Indonesia Police Watch (IPW) mengecam keras terhadap
apa yang dilakukan Polda Jatim dalam kasus Risma. Kasus ini menunjukkan bahwa
Kepolisian tidak becus dan bisa bersikap seenaknya, mentang-mentang punya
kekuasaan dalam melakukan penegakan hukum. Akibatnya, sikap Polda Jatim dalam
menangani kasus Risma membuat bingung publik dan berpotensi memicu konflik
sosial di Surabaya maupun Jatim.
Terjadinya polemik terhadap status Risma sebagai
tersangka adalah akibat kecerobohan, ketidaktransparanan, dan ketidakpedulian
Polda Jatim. Akibatnya terjadi politisasi dalam kasus Risma.

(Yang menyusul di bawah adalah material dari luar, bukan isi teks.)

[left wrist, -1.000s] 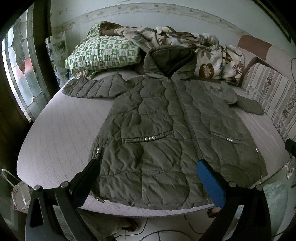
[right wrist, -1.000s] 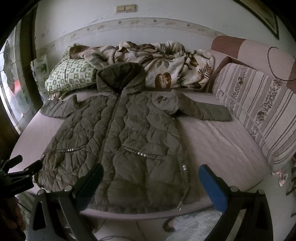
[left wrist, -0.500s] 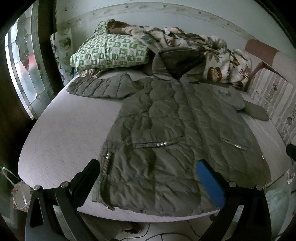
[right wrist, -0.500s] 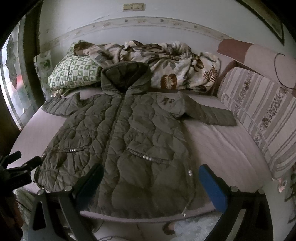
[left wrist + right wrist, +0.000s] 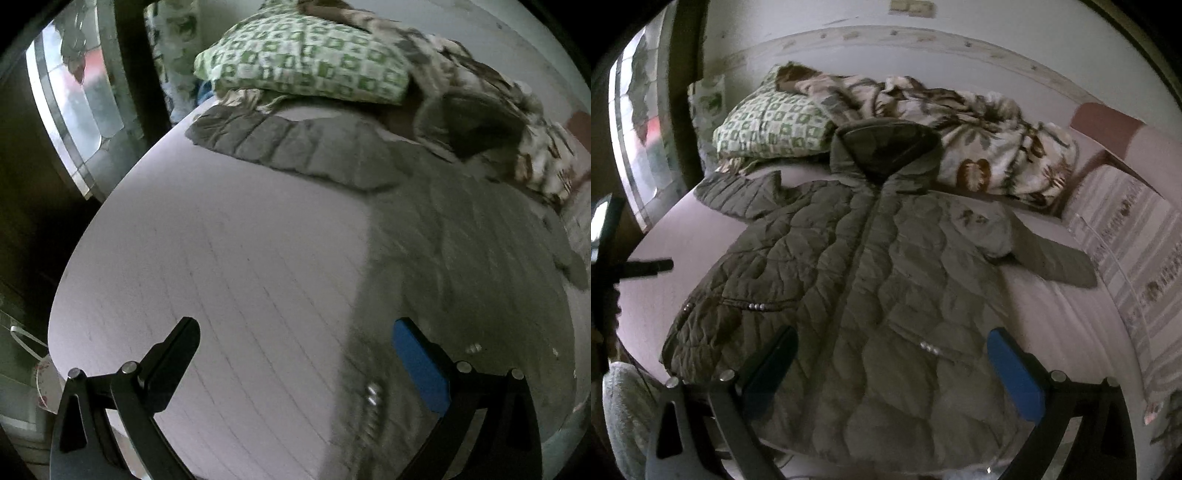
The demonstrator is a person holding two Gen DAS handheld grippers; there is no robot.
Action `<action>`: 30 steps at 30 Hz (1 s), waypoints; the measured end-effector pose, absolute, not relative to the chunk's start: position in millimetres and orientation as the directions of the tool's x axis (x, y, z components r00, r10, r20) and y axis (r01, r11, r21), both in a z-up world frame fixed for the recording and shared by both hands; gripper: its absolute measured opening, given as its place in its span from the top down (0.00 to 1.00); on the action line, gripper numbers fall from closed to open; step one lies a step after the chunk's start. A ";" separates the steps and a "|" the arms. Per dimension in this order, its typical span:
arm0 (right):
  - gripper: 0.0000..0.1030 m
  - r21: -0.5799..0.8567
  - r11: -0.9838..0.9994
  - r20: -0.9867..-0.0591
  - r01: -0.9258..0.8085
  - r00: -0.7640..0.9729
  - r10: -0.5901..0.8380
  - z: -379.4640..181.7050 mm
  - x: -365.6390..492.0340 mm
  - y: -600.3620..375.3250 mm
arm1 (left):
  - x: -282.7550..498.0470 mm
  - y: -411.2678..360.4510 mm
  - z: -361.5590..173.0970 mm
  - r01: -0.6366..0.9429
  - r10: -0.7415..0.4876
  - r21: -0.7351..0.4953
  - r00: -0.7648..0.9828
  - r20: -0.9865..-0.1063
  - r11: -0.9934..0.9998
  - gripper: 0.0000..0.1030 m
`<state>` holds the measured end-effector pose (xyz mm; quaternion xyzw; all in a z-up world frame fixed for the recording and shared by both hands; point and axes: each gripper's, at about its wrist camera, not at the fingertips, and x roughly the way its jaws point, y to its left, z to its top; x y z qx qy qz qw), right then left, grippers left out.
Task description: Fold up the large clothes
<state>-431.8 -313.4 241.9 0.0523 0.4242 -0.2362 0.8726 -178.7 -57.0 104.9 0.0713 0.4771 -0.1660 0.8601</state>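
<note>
Basically nothing was folded yet. Coat point(image 5: 871, 295), olive quilted, hooded, lay face up and fully spread on the bed point(image 5: 221, 277), hem at the near edge, hood point(image 5: 886, 147) up at the far end touching the floral blanket point(image 5: 979, 147) and beside the green checked pillow point(image 5: 772, 129). Both sleeves were out to the sides: one sleeve point(image 5: 288, 147) ran toward the far window-side corner, the other sleeve point(image 5: 1052, 262) pointed at the striped backrest point(image 5: 1137, 258). Zip looked closed, no crease or fold-over visible anywhere.

Left gripper point(image 5: 295, 354) hung over bare mattress near the near edge, just beside the coat's side seam, jaws spread, holding nothing. That view was motion-blurred, so contact with the fabric could not be told. Right gripper point(image 5: 892, 365) hovered over the lower front of the coat, jaws wide apart, empty too.

Judgement: task at the very start. Left to do: grab a side or sleeve, fold sleeves in, bring the sides over, then fold hem toward hood. Puffy quilting would likely spring back, so folds may need pressing.
</note>
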 end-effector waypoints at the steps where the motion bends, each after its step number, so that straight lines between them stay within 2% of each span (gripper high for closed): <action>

Situasi ini jelas sangat berbahaya bagi situasi
kamtibmas Surabaya menjelang Pilkada serentak pada 9 Des mendatang. Bagi
pendukung Risma, Polda Jatim bisa dituduh berusaha mengganjal dan menggagalkan
Risma dalam pilkada serentak.
Sebaliknya, bagi lawan politik Risma, Polda Jatim
bisa dituduh melindungi Risma, kok sudah jadi tersangka kasusnya tiba-tiba di SP3
kan.
Untuk itu IPW mendesak Kapolri segera turun tangan dan
memerintahkan Kapolda Jatim menjelaskan kepada publik mengenai posisi yang
sebenarnya dalam kasus Risma. Sebab dari data yg diperoleh IPW ada kejanggalan
dalam kasus Risma.
Apakah kejanggalan ini sengaja dimainkan para oknum
untuk bermanuver atau ada hal lain. Lihat saja, dalam berkas SPDP itu Polda
Jatim menetapkan Risma sebagai tersangka sejak 28 Mei 2015 tapi baru
mengirimkan SPDP nya ke Kejaksaan pada 30 September 2015. Aneh memang.
Sebab saat SPDP itu dikirim, situasi politik
Surabaya sudah mulai panas. Risma menjadi calon walikota, bahkan sempat menjadi
calon tunggal.
Tapi kenapa polisi tiba-tiba mengirimkan SPDP ke Kejaksaan.
Sementara Kapolri mengatakan kasus Risma sebenarnya sudah dihentikan.
"Anehnya, Polda Jatim tidak pernah mengumumkan kasus Risma
dihentikan," terang Neta.
Penanganan kasus Risma sendiri tdk pernah diungkap
secara transparan ke publik, baik pengiriman SPDP maupun proses penghentiannya.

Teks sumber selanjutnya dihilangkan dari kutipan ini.